▸ **Task**
Restate the listing below word for word, and leave its pictures behind.

======

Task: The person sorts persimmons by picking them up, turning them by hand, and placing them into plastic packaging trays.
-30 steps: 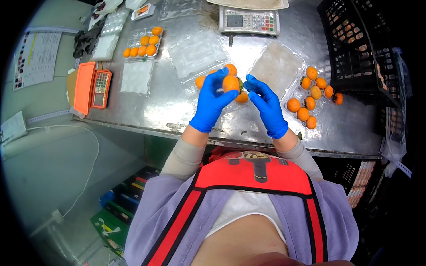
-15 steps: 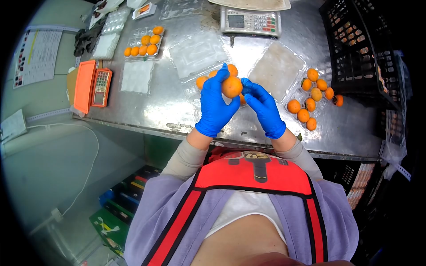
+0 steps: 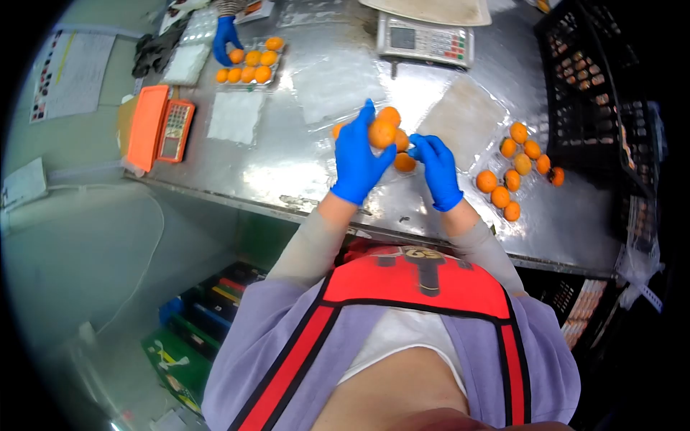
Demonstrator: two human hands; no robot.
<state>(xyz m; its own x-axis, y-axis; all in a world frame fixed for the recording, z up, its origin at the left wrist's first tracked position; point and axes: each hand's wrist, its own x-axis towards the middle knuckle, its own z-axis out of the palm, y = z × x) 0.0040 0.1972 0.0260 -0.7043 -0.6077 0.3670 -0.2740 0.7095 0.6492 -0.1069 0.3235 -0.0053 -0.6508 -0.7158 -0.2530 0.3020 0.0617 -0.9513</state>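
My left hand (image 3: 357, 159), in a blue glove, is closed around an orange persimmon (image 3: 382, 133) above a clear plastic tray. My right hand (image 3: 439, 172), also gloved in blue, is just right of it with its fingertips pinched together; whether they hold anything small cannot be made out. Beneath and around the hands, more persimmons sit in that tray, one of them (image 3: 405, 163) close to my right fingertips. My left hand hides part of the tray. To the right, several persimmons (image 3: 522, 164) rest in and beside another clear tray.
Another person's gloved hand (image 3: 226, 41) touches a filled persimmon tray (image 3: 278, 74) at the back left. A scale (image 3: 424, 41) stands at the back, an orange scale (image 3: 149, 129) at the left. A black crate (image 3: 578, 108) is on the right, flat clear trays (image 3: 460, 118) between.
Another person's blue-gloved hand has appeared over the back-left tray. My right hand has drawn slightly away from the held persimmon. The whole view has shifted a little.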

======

▸ **Written answer**
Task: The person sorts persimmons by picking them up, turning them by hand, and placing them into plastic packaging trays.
-30 steps: 
-15 steps: 
+0 steps: 
Demonstrator: two human hands; no robot.
<state>(xyz m; its own x-axis, y-axis; all in a world frame fixed for the recording, z up, its origin at the left wrist's first tracked position; point and axes: each hand's wrist, its own x-axis towards the middle knuckle, its own z-axis out of the palm, y = z × x) 0.0040 0.1972 0.0260 -0.7043 -0.6077 0.3670 -0.2740 0.7095 0.6492 -0.1069 0.3235 -0.0053 -0.6508 -0.7158 -0.2530 0.3020 0.0617 -0.9513</state>
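My left hand (image 3: 357, 159), in a blue glove, is closed around an orange persimmon (image 3: 382, 133) above a clear plastic tray. My right hand (image 3: 439, 172), also gloved in blue, is just right of it with its fingertips pinched together; whether they hold anything small cannot be made out. Beneath and around the hands, more persimmons sit in that tray, one of them (image 3: 405, 163) close to my right fingertips. My left hand hides part of the tray. To the right, several persimmons (image 3: 522, 164) rest in and beside another clear tray.
Another person's gloved hand (image 3: 226, 41) touches a filled persimmon tray (image 3: 278, 74) at the back left. A scale (image 3: 424, 41) stands at the back, an orange scale (image 3: 149, 129) at the left. A black crate (image 3: 578, 108) is on the right, flat clear trays (image 3: 460, 118) between.
Another person's blue-gloved hand has appeared over the back-left tray. My right hand has drawn slightly away from the held persimmon. The whole view has shifted a little.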

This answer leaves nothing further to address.